Solving this will require the use of the quadratic equation. It may be easier to use approximations or a graphing calculator. When solved, ${\displaystyle x=1.34}$ (disregard values of x that would give negative concentrations). By substituting x into the "equilibrium" values in the ICE chart, we can determine the concentrations of all substances when the reaction reaches equilibrium.

CO H2O CO2 H2
0.66 M 0.16 M 1.34 M 1.84 M

To check your answer, you could substitute these values into the equilibrium expression and see if it equals 23.3 (the given Keq value).

The purpose of doing this is to see the final concentrations of the substances involved in a chemical reaction. Unless Keq is incredibly large, not all the reactants will be consumed.

## Equilibrium in Detail

The next few chapters in this book will provide more details on equilibrium.

### Shifts in Equilibrium

Le Chatelier's principle states that a system will adapt to minimize a change. If reactants are added, they will be consumed and products will form. Likewise, if products are added, they will be consumed (by the reverse reaction) and reactants will form.

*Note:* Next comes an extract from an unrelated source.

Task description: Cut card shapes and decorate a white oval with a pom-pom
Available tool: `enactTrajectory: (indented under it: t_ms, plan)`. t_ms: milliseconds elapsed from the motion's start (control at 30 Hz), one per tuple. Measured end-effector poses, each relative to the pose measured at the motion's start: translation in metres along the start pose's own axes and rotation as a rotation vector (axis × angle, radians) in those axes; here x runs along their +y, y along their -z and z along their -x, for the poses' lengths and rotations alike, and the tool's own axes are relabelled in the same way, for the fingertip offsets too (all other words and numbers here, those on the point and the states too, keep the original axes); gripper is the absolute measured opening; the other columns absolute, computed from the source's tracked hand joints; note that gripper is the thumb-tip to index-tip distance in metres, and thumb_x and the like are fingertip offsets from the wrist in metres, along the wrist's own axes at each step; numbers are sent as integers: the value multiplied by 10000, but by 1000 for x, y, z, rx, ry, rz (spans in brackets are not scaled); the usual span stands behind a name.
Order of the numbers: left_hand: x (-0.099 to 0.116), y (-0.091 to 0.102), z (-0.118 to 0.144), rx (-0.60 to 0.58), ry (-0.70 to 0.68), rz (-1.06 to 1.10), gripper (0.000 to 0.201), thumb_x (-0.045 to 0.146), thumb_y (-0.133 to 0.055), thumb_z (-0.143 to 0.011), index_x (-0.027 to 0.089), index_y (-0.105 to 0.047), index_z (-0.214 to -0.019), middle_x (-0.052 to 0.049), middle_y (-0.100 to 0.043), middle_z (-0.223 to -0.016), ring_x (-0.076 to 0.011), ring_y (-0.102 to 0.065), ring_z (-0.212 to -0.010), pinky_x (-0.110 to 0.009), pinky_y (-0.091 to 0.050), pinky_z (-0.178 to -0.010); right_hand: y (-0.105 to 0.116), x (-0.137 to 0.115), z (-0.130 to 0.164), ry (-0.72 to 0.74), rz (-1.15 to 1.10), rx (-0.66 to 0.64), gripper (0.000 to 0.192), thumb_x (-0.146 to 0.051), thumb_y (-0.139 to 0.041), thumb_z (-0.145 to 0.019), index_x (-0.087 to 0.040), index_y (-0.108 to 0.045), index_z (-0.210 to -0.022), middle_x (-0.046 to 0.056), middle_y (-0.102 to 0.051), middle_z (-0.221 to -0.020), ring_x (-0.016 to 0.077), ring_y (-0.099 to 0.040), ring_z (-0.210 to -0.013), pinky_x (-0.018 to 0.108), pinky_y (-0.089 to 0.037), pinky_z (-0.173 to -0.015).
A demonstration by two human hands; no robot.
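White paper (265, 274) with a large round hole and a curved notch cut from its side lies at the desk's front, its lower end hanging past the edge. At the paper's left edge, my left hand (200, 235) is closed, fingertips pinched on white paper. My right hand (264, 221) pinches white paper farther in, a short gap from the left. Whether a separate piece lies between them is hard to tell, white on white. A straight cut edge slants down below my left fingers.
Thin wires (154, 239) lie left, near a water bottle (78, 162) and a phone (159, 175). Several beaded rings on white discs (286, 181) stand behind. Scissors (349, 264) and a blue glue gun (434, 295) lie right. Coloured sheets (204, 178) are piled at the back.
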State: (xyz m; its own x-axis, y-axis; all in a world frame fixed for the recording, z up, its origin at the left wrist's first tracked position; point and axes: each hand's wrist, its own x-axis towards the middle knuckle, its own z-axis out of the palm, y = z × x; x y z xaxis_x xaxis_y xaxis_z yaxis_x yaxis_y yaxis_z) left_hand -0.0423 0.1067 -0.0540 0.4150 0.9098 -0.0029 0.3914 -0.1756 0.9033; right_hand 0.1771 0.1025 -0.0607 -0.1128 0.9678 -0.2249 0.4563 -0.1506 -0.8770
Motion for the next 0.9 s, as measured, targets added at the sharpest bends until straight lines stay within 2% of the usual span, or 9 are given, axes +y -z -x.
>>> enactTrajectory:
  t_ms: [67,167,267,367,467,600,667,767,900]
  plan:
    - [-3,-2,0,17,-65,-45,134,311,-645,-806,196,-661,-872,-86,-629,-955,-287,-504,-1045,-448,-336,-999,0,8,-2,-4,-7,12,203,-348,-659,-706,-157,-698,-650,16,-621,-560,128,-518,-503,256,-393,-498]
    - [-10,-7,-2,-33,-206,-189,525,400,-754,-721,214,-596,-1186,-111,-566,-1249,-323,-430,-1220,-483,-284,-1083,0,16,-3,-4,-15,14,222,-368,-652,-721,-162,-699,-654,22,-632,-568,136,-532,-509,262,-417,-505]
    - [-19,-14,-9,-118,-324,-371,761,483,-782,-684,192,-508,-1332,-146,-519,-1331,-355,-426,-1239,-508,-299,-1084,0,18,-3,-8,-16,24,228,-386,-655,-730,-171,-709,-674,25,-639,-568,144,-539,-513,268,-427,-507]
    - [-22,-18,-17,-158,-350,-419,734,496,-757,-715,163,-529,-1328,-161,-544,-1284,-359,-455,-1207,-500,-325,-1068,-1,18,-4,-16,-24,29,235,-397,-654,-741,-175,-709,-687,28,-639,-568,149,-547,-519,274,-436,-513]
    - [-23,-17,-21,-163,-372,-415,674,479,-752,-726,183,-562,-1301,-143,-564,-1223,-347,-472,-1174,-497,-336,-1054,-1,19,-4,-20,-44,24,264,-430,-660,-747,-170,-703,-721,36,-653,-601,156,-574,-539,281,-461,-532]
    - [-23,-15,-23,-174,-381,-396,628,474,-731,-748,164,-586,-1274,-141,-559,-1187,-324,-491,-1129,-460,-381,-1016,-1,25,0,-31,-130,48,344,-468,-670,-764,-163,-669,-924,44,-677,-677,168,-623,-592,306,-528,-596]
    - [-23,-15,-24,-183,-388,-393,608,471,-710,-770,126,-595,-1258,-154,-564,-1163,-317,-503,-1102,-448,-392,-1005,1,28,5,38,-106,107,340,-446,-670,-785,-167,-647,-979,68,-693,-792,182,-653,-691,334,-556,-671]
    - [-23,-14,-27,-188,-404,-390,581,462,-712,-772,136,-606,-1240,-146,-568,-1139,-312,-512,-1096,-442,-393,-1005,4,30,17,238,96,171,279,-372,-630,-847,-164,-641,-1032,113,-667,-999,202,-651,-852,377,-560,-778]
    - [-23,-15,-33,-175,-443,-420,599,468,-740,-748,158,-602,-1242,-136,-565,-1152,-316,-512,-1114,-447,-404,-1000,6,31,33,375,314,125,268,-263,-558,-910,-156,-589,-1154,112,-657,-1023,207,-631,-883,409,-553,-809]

The only change in a system that will affect the value of Keq is temperature. The value of Keq is never changed by the concentrations or pressures of the substances.

### Special Constants

 ${\displaystyle K_{a}={\frac {[H^{+}][A^{-}]}{[HA]}}}$ Acids and bases have special ionization constants, which show how they react with water. The acid ionization constant, or Ka, tells how strong an acid is. ${\displaystyle K_{b}={\frac {[{\mbox{OH}}^{-}][{\mbox{BH}}]}{[{\mbox{B}}]}}}$ The base ionization constant, Kb, similarly tells how strong a base is. ${\displaystyle K_{sp}={\frac {[A^{+}][B^{-}]}{[AB]}}}$ The solubility product Ksp shows how much an ionic substance will dissociate when dissolved.

### Relation to E

There is a special relation between the standard potential of a redox reaction and the equilibrium constant ${\displaystyle E={\frac {0.0592\log K}{n}}}$, where n is the number of moles of electrons transferred. This is a significant equation, because this allows us to calculate the hard to measure K from the easy to measure E.